He had heard of the legends of white panthers, members of their tribe in that lost, long-ago paradise where they lived like gods before it all came crumbling down to ruin. But to see her with his own eyes, to
He was so astonished he couldn’t catch his breath.
The forest was gloomy and damp and thick with fog. Low tendrils of it swam just above the ground, higher up it swallowed the tops of the trees in a dense layer the pale light of day barely penetrated. This was the most ancient part of the woods, one never before breached by humans, hidden like a pristine jewel in the heart of the New Forest. The trees grew to heights of over three hundred feet, the forest floor was buried beneath a foot-deep layer of perfumed leaves and moss and pine needles, the silence was unbroken save for the calls of birds and the sound of water dripping from low boughs to pool in clear puddles or sink into the earth.
Far ahead of him, Jenna moved through the forest like a ghost, pale and beautiful against the dark woods, navigating the dense undergrowth as if she knew its every secret. She left not a single leaf disturbed in her wake. Only the fog moved around her feet, parting in silence as she passed swiftly by, swirling into eddies of pale, clinging mist.

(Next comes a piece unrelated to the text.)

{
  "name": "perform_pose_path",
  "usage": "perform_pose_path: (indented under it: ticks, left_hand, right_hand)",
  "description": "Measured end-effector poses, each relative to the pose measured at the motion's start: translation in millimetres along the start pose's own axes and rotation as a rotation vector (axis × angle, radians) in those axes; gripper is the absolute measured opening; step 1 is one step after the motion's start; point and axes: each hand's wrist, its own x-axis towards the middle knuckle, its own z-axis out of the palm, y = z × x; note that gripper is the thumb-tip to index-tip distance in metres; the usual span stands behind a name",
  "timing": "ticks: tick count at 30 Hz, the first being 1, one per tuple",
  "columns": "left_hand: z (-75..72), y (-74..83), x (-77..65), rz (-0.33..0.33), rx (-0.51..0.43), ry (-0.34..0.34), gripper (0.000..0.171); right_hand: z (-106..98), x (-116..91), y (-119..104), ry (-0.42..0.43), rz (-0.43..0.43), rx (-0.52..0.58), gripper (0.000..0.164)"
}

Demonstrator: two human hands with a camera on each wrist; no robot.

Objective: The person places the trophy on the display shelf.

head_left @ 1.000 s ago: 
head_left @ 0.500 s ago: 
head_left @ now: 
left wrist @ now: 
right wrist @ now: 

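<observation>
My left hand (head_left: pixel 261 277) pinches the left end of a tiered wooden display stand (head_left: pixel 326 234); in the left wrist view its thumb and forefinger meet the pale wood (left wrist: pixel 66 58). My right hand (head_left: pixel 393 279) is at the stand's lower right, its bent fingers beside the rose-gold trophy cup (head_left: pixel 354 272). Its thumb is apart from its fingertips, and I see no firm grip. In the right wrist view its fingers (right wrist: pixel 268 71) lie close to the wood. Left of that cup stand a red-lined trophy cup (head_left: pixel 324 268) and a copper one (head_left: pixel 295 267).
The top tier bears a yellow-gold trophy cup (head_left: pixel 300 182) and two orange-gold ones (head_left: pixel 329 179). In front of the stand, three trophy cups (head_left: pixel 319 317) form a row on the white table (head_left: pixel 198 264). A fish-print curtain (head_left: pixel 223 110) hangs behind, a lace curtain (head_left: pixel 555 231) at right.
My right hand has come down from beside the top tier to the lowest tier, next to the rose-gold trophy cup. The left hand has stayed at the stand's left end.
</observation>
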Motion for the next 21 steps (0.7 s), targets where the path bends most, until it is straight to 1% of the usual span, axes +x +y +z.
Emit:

He craned his neck forward and stretched his legs as far as they would go, his paws sinking into the loam underfoot, the ache of muscle and sinew making him bare his teeth as he pushed himself to his limit to follow her. She was swift and lithe, undulating with expert and beautiful precision over the remains of fallen trees, around thick trunks and glistening dark foliage, moving like an ivory zephyr through the ancient trees.
He’d never seen anything move so fast. He’d never seen anything so beautiful.
He stayed carefully behind her, listening to the patter of rainfall over dirt and stone as they moved through the forest, watching his beautiful phantom move like the wind, the scent of upturned earth and potent female in his nostrils, his body alight and attuned to her every move.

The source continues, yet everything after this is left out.